*TASK GOAL*
Only one stretch of the records below should be repeated. It starts with the line containing "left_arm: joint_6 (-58" and goes on through the line containing "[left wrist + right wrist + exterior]", exactly as written.

--- DATA PROVIDED ---

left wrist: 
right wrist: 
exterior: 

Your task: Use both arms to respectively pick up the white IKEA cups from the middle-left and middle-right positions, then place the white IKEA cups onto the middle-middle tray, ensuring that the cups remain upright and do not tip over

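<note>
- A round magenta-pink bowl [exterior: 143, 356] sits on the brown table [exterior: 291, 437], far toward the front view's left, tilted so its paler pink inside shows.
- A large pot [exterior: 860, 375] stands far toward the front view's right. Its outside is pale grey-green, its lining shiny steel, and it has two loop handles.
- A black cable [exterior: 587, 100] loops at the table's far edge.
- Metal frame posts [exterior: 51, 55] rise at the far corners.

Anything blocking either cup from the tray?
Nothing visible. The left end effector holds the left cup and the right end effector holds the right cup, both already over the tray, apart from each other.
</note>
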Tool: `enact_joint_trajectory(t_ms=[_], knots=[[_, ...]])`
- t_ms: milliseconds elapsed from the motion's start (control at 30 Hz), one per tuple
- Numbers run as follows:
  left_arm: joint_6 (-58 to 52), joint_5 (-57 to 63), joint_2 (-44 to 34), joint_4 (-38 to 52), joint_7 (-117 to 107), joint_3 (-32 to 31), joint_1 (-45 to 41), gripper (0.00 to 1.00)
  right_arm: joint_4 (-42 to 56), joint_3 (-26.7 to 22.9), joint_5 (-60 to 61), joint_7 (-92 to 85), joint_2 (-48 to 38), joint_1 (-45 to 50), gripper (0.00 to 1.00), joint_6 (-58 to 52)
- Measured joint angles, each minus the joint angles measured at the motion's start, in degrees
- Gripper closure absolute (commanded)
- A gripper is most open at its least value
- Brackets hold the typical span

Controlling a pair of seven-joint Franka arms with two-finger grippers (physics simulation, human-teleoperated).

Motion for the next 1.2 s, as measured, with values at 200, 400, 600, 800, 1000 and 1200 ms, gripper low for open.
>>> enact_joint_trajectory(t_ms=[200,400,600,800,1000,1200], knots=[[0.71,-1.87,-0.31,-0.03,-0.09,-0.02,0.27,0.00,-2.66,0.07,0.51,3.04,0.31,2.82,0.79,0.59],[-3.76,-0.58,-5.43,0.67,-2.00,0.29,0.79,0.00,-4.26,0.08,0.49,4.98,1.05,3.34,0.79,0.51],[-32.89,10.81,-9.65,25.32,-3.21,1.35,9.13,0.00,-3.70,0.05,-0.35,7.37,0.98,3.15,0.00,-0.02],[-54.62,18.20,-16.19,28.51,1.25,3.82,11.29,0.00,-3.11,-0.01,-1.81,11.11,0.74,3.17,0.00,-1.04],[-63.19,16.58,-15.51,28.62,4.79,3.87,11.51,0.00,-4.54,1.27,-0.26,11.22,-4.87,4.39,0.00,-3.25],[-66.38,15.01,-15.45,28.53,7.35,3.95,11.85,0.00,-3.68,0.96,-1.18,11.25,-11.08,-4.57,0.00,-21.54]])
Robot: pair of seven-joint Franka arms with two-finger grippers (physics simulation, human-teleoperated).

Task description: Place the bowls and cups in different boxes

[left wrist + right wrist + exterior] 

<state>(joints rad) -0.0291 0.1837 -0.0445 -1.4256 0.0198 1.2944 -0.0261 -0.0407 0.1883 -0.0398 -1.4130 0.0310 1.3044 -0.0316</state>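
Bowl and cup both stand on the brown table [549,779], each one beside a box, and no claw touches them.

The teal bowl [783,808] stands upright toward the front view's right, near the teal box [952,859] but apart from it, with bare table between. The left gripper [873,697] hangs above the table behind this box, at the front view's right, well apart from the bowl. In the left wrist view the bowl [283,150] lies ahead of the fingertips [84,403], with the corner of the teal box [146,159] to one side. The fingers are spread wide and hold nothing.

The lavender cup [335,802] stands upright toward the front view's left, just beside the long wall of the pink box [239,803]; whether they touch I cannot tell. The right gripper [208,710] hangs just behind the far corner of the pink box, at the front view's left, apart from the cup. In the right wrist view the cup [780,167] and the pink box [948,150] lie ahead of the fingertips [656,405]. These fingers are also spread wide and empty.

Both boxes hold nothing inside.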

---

*TASK OUTPUT*
  left_arm: joint_6 (-58 to 52), joint_5 (-57 to 63), joint_2 (-44 to 34), joint_4 (-38 to 52), joint_7 (-117 to 107), joint_3 (-32 to 31), joint_1 (-45 to 41), gripper (0.00 to 1.00)
  right_arm: joint_4 (-42 to 56), joint_3 (-26.7 to 22.9), joint_5 (-60 to 61), joint_7 (-92 to 85), joint_2 (-48 to 38), joint_1 (-45 to 50), gripper (0.00 to 1.00), joint_6 (-58 to 52)
- Measured joint angles, each minus the joint angles measured at the motion's start, in degrees
- Gripper closure absolute (commanded)
- A gripper is most open at its least value
- Brackets hold the typical span

Controlling a pair of seven-joint Franka arms with two-finger grippers (physics simulation, human-teleoperated).

Motion for the next 1.2 s, as measured, with values at 200, 400, 600, 800, 1000 and 1200 ms, gripper low for open.
>>> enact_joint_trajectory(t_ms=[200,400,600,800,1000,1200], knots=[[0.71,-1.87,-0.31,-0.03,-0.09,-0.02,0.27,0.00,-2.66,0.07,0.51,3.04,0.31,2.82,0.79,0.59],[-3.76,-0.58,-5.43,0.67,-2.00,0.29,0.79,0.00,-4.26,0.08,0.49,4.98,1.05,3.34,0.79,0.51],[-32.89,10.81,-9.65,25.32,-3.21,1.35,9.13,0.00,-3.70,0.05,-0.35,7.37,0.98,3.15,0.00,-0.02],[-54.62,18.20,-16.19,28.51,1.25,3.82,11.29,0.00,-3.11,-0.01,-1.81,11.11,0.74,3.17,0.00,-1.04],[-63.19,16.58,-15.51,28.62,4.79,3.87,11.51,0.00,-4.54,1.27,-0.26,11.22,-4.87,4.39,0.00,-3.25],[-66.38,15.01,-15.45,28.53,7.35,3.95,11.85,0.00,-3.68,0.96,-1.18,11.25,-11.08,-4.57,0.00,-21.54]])
Robot: pair of seven-joint Franka arms with two-finger grippers (physics simulation, human-teleoperated).

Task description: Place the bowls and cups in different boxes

[left wrist + right wrist + exterior] 

The exercise requires nothing more.